- _DIRECTIONS_
A single number is the whole answer: the count of lines in the records where "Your" occurs.

- _INPUT DATA_
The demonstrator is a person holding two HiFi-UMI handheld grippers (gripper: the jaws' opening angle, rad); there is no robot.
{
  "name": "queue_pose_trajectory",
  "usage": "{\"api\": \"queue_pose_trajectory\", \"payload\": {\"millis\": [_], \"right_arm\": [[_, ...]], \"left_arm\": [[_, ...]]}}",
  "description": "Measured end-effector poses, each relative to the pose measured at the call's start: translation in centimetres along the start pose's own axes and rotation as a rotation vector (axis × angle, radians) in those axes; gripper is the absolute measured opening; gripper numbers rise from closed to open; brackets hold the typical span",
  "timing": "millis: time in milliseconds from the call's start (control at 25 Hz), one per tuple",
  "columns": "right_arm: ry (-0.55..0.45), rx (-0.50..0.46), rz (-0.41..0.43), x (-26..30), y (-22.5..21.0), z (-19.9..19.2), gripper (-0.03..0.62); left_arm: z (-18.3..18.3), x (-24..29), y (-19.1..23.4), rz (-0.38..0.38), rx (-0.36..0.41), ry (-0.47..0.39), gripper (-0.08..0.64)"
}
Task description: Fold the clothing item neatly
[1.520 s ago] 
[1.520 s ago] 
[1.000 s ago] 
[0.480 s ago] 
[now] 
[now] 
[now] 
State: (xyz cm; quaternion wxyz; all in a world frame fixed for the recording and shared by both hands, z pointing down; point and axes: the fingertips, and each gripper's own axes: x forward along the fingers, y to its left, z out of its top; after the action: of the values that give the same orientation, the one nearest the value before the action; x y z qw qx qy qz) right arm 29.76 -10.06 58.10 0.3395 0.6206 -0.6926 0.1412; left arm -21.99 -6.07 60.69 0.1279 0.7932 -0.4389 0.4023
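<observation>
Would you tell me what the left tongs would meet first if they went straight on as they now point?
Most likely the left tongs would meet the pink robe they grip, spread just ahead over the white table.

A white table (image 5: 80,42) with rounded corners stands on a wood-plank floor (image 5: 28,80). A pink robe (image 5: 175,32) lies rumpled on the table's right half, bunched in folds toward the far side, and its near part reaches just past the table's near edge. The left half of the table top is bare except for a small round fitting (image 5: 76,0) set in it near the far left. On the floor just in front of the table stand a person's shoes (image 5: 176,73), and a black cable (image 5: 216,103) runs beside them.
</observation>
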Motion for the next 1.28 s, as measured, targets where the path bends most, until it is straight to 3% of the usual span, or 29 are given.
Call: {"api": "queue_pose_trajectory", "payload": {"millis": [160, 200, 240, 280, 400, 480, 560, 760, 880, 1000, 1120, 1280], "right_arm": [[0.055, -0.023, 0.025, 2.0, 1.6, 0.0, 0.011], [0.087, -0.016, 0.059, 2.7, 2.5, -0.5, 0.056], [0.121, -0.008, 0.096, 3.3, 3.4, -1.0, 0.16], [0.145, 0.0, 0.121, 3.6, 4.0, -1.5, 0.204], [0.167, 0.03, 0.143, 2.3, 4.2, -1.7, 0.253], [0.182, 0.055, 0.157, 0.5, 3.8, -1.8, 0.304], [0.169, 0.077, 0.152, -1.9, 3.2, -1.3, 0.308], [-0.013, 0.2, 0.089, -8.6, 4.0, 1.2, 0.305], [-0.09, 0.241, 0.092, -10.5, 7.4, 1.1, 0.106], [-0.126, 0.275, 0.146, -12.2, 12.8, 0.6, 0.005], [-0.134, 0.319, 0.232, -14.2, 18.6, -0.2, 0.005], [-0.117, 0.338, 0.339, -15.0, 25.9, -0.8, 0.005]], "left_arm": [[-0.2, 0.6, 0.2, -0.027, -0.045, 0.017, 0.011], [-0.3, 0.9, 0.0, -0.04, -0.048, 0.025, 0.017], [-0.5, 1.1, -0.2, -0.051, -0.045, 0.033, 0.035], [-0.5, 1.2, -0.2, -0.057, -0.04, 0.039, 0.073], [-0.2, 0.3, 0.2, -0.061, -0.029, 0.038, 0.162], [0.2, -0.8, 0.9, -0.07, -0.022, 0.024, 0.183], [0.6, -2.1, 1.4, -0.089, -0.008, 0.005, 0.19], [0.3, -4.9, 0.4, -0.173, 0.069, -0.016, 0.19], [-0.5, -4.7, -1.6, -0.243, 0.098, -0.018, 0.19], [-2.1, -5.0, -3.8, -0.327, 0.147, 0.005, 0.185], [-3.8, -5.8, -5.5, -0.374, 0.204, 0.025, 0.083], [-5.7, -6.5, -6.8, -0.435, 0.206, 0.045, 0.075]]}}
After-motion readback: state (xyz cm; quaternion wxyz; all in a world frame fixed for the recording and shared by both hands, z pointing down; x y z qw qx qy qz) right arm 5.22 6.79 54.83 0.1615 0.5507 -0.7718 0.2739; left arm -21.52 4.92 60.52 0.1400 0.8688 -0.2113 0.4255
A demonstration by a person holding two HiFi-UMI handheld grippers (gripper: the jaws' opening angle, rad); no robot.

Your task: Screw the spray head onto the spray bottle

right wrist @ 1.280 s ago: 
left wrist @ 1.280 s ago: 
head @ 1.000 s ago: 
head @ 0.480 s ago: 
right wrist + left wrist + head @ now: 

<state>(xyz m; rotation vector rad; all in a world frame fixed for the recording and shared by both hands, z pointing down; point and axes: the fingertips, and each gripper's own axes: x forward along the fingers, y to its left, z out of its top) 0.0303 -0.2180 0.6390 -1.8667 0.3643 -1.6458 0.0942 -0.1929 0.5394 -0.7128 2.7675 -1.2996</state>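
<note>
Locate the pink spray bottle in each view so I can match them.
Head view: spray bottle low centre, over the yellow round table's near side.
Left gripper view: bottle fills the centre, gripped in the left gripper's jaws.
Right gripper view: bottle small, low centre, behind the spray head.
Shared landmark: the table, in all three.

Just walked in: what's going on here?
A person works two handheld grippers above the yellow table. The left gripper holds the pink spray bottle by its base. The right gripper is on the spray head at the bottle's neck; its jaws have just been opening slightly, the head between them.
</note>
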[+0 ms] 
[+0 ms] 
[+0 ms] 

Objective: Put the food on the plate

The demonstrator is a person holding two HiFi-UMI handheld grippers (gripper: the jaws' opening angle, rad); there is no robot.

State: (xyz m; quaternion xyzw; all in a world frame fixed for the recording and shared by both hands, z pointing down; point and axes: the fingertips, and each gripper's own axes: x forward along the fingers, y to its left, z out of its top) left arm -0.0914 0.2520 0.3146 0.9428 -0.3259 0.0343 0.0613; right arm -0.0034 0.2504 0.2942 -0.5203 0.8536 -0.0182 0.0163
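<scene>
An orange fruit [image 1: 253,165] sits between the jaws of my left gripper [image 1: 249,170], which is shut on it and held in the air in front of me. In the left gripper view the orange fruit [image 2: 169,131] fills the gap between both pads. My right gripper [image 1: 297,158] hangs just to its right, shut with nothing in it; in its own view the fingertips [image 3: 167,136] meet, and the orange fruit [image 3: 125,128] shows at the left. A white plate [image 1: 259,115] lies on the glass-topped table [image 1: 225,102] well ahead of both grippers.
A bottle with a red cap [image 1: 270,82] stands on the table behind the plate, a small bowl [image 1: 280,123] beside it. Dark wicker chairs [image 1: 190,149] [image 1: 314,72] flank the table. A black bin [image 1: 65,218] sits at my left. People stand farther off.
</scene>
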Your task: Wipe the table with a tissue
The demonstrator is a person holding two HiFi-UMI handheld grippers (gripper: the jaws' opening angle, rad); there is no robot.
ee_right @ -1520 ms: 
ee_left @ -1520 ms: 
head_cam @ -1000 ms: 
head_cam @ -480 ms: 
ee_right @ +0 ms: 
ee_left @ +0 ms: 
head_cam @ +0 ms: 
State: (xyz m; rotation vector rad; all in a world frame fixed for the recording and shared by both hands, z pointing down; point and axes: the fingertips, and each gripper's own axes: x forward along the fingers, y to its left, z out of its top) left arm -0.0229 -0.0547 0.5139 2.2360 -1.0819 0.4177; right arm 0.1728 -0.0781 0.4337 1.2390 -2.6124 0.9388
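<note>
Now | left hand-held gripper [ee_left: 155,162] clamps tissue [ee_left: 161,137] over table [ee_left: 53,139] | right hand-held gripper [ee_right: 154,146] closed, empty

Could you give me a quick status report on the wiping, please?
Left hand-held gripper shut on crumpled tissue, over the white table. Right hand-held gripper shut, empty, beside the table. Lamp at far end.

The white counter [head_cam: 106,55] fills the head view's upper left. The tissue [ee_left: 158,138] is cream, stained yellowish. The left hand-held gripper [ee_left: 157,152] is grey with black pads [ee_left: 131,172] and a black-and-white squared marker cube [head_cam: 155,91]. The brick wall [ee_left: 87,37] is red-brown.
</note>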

- _RESULT OF THE TASK_
2